The adrenaline was still coursing through his veins when out of nowhere he leaned down and wrapped his large arms around Gaz and pulled him into a tight hug.
“Thank you, liebling!” He was beaming under his hood.
He picked Gaz up off the ground and held him at face level.
“It's all thanks to you. It's all thanks to your trust in me.” König continued as he squeezed Gaz a bit tighter.
“Okay, okay!” Gaz laughed, patting König on the shoulder. “Put me down!”
“Nein!” König replied in a surprisingly playful tone.
Truth be told, he never wanted to let Gaz go. Fuck, he'd never have touched Gaz if it hadn't happened by impulse. That and Gaz smelled so goddamn good.
“Guys!” Gaz called out to Ghost and Soap, “Guys!” He called again with a huge grin on his face, “This dudes great, can we keep him?” He laughed loudly.
König was looking at Gaz with heart eyes, and it didn't go unnoticed by the man wrapped in his arms. How could it? He was wrapped in the mans arms!
“Make you a deal, big guy...” Gaz said in a quiet voice, slipping his hand under König's hood to ghost his fingers over the back of his neck. “Put me down, and you can take me out for a few drinks. Just the two of us. How's that sound?”
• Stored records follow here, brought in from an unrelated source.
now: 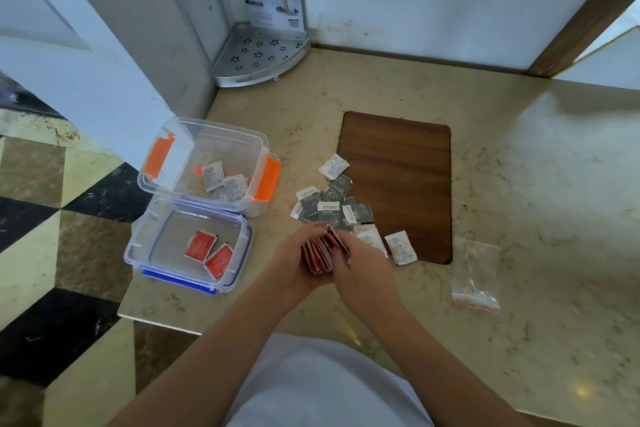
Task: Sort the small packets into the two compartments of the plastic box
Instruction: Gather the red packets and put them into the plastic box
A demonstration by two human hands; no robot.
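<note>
Two clear plastic boxes stand at the left of the stone counter. The far box (258,146) has orange clips and holds a few white packets (227,184). The near box (138,246) has blue clips and holds two red packets (207,251). A pile of grey-green packets (334,206) and white packets (400,246) lies by the wooden board. My left hand (294,263) and my right hand (363,267) together hold a stack of red packets (322,251) just in front of the pile.
A dark wooden board (408,177) lies in the counter's middle. An empty clear zip bag (476,274) lies at the right. A metal corner shelf (259,55) stands at the back. The counter's left edge drops to a tiled floor (52,253).
</note>
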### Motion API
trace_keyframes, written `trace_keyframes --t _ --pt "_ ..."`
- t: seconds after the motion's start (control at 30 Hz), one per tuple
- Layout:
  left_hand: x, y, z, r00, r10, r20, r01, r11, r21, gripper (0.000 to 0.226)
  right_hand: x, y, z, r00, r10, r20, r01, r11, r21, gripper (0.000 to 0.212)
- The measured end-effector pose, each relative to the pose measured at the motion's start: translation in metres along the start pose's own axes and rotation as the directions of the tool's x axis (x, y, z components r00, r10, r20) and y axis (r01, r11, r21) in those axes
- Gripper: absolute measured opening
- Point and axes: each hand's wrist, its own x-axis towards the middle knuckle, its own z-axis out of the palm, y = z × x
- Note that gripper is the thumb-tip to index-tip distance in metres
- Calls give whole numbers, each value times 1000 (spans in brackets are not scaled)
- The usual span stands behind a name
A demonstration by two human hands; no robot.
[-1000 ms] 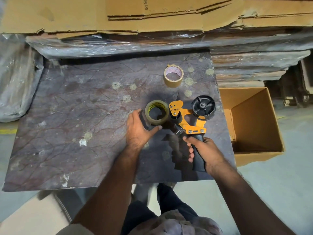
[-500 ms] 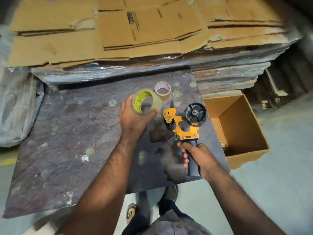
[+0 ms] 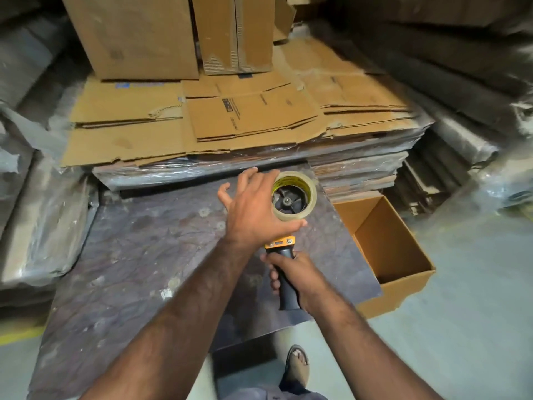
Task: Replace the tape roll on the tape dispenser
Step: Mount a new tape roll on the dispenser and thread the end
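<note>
Above the tabletop: both hands work over the dark, veined stone-pattern tabletop (image 3: 129, 255), toward its far right part.
Tape roll: the clear, yellow-cored round tape roll (image 3: 308, 194) sits around the black spoked plastic hub (image 3: 288, 201) of the dispenser; the hub shows through the roll's centre hole. How far the roll is seated on the hub cannot be told.
Left hand: the left hand (image 3: 253, 212) grips the tape roll from the left side, thumb under the roll's near edge, fingers spread over its far edge.
Tape dispenser: the orange metal tape dispenser with black grip (image 3: 281, 243) is held above the tabletop, hub end away from the person. Only the orange plate near the handle and the hub are visible; the rest is hidden behind the left hand.
Right hand: the right hand (image 3: 294, 277) is closed around the black handle (image 3: 287, 295) of the dispenser, with the handle's lower end protruding toward the person.
Open box: an open brown cardboard box (image 3: 403, 272) stands on the floor, just beside the right edge of the tabletop.
Background: flattened brown cardboard sheets (image 3: 230, 119) lie stacked beyond the far edge of the tabletop, on plastic-wrapped bundles; upright cartons stand behind them.
Floor: one sandalled foot (image 3: 298, 366) is visible below the near edge of the tabletop.
</note>
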Motion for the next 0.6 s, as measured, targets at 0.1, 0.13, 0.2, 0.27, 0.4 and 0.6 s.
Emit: trace_keyframes --t 0.1,0.13,0.2,0.27,0.4,0.6 --pt "-11 -6 -11 1000 2 9 -2 1000 9 109 -13 9 10 1000 -1 -20 1 1000 -1 26" --pt "-15 -7 -13 1000 3 13 -3 1000 11 109 -17 11 13 1000 -1 -28 1 1000 -3 26" --pt "-23 -8 -17 1000 5 18 -6 1000 17 110 -24 16 18 999 0 -46 0 1000 2 26" --pt "-31 -9 -18 1000 6 12 -6 1000 11 110 -32 20 23 998 -6 -61 6 1000 11 26" --pt "-39 -11 -21 1000 -16 13 16 1000 -17 112 -43 25 28 992 -42 -118 37 999 -37 26" --pt "-42 -8 -27 999 -43 23 44 999 -24 112 -52 29 28 979 -86 -185 63 990 -126 20"
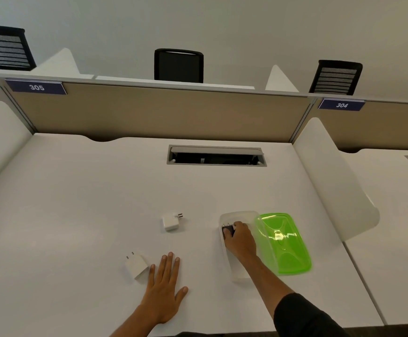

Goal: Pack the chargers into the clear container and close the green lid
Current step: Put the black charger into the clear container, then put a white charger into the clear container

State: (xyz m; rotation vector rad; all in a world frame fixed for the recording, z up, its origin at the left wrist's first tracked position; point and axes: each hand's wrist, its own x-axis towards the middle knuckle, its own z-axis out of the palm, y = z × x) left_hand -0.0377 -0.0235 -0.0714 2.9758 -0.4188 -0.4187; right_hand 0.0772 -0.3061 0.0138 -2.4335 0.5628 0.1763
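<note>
Black charger (229, 231) inside open clear container (232, 216), green lid (285, 244) alongside, two white chargers (171, 222) outside

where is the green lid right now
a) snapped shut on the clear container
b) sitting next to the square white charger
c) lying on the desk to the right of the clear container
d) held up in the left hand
c: the green lid lies flat on the desk, off and to the right of the clear container, while the right hand holds a black charger inside it and the left hand rests flat on the desk.
</note>
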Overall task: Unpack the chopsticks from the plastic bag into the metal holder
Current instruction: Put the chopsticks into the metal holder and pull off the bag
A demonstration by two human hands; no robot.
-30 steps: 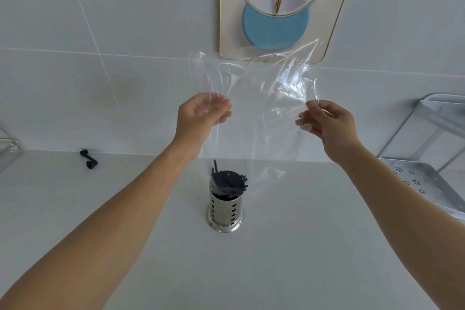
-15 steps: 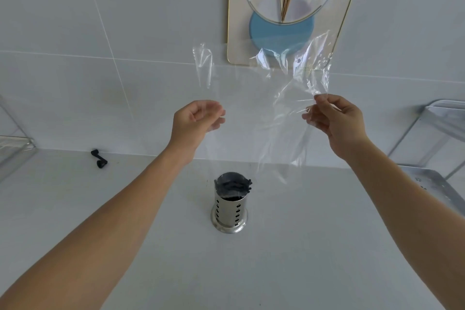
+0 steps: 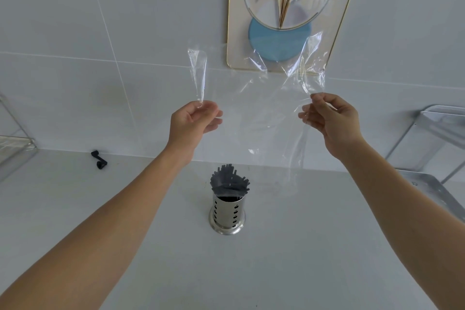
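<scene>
A perforated metal holder [image 3: 227,215] stands upright on the white counter [image 3: 289,259], with a bundle of dark chopsticks [image 3: 229,181] sticking out of its top. High above it I hold a clear plastic bag [image 3: 254,108] spread out, and it looks empty. My left hand [image 3: 192,124] pinches the bag's left corner. My right hand [image 3: 329,118] pinches its right edge. The bag's lower end hangs just above and behind the chopsticks.
A small black clip-like object [image 3: 99,160] lies by the wall at the left. A metal rack [image 3: 432,158] stands at the right edge and a clear rack [image 3: 12,143] at the left edge. A framed picture [image 3: 289,12] hangs on the tiled wall.
Both hands have lifted the bag slightly and pulled it wider apart. The bag's lower end has come off the chopsticks, which stay in the holder.
</scene>
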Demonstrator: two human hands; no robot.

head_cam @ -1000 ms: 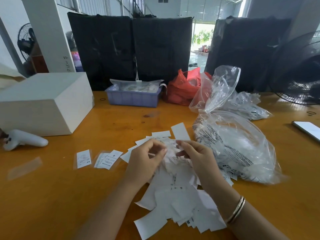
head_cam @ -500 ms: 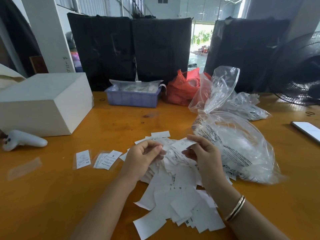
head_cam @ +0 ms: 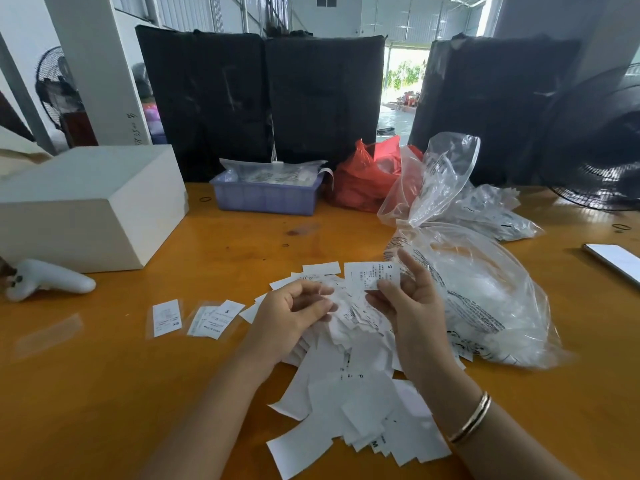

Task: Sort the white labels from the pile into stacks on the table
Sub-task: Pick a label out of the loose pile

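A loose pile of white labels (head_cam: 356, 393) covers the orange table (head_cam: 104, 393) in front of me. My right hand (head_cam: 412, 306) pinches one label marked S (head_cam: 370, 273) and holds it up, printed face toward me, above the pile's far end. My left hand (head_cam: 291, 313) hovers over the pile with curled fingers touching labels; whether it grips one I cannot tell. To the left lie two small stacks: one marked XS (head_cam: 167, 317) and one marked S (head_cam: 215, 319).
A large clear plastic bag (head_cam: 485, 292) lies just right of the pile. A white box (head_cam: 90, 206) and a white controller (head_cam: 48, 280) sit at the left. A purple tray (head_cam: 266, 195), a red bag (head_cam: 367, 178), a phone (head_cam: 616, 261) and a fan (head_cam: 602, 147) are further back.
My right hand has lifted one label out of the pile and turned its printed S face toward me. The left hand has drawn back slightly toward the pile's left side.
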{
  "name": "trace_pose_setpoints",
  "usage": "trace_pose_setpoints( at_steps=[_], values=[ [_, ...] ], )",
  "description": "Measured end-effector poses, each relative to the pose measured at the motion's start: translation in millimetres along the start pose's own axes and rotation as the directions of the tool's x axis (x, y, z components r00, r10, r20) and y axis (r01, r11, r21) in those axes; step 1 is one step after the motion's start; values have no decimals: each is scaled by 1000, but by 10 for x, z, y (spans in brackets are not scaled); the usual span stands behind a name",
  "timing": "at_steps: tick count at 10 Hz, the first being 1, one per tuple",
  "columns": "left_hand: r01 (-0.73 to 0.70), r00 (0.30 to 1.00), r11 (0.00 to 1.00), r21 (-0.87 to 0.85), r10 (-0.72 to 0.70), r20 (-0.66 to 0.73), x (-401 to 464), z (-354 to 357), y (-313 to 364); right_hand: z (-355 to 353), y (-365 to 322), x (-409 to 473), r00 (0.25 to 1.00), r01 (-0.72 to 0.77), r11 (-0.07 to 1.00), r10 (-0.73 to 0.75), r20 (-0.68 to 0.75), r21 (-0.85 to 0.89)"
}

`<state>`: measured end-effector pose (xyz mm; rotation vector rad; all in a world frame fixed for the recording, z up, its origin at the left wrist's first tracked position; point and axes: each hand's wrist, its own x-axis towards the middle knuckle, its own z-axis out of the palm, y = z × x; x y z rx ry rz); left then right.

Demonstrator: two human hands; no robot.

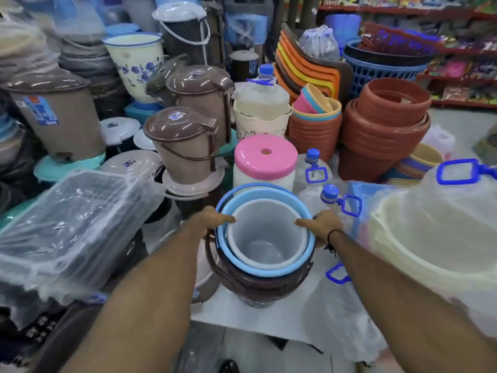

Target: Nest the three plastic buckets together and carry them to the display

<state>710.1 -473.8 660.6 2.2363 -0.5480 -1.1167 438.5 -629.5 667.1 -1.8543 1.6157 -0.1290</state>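
Note:
Three buckets sit one inside another in front of me. A white-grey bucket (269,232) is innermost, inside a light blue bucket (271,270), which sits in a dark brown bucket (258,289) with a brown handle hanging down. My left hand (208,220) grips the stack's left rim, thumb over the edge. On the right rim, my right hand (321,224) holds the same way, a black band on its wrist. The stack is above a white surface (228,310); I cannot tell whether it touches it.
Just behind the stack stands a white container with a pink lid (265,157). Brown lidded bins (185,141) crowd the left, wrapped trays (70,227) the near left. Clear jugs with blue caps (329,197), terracotta pots (382,130) and a wrapped cream basin (435,238) fill the right.

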Motion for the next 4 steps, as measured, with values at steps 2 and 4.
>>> trace_pose_setpoints(
  at_steps=[2,4],
  values=[
    [43,993,991,128,-57,106,875,448,-733,710,408,360,986,-82,992,95,136,-97],
    [12,998,977,211,-25,59,866,470,-481,604,125,374,964,-57,981,102,247,-183]
  ],
)
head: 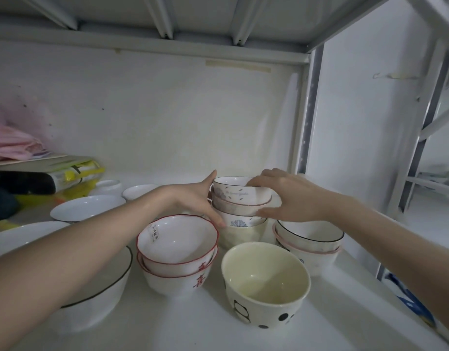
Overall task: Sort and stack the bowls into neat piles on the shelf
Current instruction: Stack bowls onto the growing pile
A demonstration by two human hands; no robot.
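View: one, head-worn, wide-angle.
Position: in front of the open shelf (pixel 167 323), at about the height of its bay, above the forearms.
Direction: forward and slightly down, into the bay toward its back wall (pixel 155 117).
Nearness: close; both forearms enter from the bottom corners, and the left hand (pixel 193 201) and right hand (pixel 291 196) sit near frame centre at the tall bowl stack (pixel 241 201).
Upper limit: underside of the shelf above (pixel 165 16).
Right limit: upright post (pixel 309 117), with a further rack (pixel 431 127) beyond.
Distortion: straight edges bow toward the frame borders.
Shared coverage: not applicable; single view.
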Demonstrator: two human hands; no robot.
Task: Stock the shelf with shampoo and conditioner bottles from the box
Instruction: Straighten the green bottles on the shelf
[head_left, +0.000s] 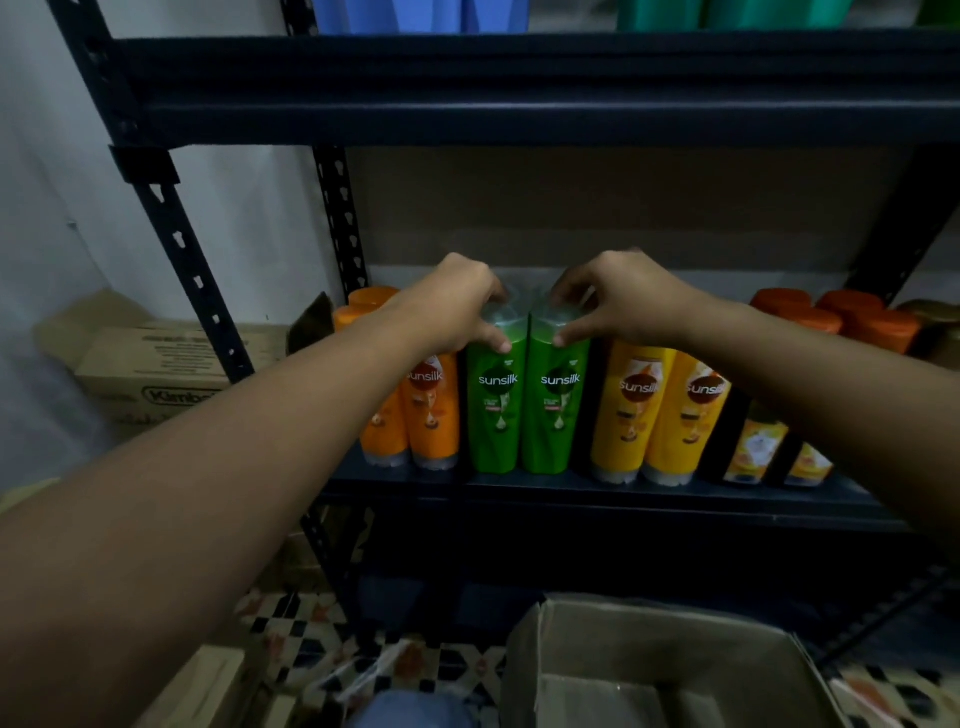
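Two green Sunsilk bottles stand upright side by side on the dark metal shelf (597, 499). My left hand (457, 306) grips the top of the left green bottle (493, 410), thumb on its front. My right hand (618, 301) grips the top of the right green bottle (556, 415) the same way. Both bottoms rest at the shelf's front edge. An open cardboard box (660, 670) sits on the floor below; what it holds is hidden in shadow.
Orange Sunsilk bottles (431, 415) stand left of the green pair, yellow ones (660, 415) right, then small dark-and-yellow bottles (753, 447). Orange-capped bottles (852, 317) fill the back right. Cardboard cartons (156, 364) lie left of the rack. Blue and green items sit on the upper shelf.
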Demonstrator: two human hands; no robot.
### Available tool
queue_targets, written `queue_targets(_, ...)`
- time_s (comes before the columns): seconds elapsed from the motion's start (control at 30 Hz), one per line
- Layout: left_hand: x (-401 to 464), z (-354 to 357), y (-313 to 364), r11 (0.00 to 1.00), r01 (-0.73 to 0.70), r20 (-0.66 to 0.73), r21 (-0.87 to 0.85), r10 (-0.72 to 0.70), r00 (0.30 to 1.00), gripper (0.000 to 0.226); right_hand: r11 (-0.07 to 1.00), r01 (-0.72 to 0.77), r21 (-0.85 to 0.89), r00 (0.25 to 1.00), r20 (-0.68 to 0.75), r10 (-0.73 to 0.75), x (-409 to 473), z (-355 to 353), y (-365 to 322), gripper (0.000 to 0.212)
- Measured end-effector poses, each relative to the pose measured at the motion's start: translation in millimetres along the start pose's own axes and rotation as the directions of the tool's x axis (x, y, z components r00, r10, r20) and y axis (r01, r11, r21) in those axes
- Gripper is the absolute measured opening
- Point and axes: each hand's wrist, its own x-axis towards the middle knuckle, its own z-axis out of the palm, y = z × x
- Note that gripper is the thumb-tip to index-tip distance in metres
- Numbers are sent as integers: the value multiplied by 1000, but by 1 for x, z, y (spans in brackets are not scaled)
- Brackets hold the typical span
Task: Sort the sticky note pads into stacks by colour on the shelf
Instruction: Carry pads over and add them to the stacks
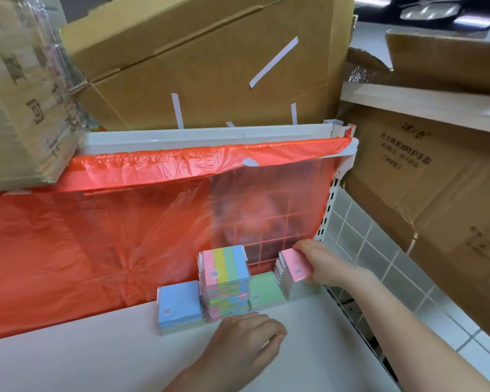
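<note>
A: How do the hands sit?

B: The right hand reaches in from the right, forearm stretched across the shelf's corner. Its fingers curl over the top pink pad, thumb side at the upper edge, gripping it where it leans tilted against the pink stack. The left hand lies low on the shelf, knuckles up, fingers curled loosely under; it holds nothing that I can see.

A: What surrounds them?

B: A red plastic sheet hangs behind the pads, taped to the white rail above. Through it shows a wire grid. Cardboard boxes crowd the rail overhead, and another box juts in on the right, above the tiled wall. The wire grid and the sheet close off the back, so the pads are pushed up against them.

A: And the pads themselves?

B: In a row at the back of the shelf. A blue stack stands furthest left, a tall striped stack touches it, a low green stack comes next, and the pink stack ends the row at the right. The left hand rests just in front of the striped stack, close to its base; whether it touches, I cannot tell. The right hand is on the pink pad, well above the shelf surface.
</note>
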Motion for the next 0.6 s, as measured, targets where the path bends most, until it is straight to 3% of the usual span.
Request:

König's heart nearly gave out at the thought.
“A date?” König asked, needing desperately to know this wasn't just drinks between friends.
“A date.” Gaz confirmed with a confident nod.
“Ja.” König said as he lowered Gaz back down to the ground. “A date sounds wonderful, liebling.”
“Jesus fucking Christ!” Ghost yelled with a rage Gaz and Soap had last heard when a rookie tried to touch his mask. “Konig you walking Sequoia tree, what the fuck?!”
König's eyes widened. The soldier he attacked.
“Fuck.” He grunted, knowing he was about to face Ghosts wrath, and likely Prices when they got back to base.
Gaz bit his lower lip and shook his head. He gave König a slap on the ass and walked away, “Well have that date after you get out of solitary.” He winked at the large man and give him a finger gun.
König lowered his head and began his march to a probable death. “Es tut mir leid, Ghost!” He called out as he disappeared to the other side of the truck.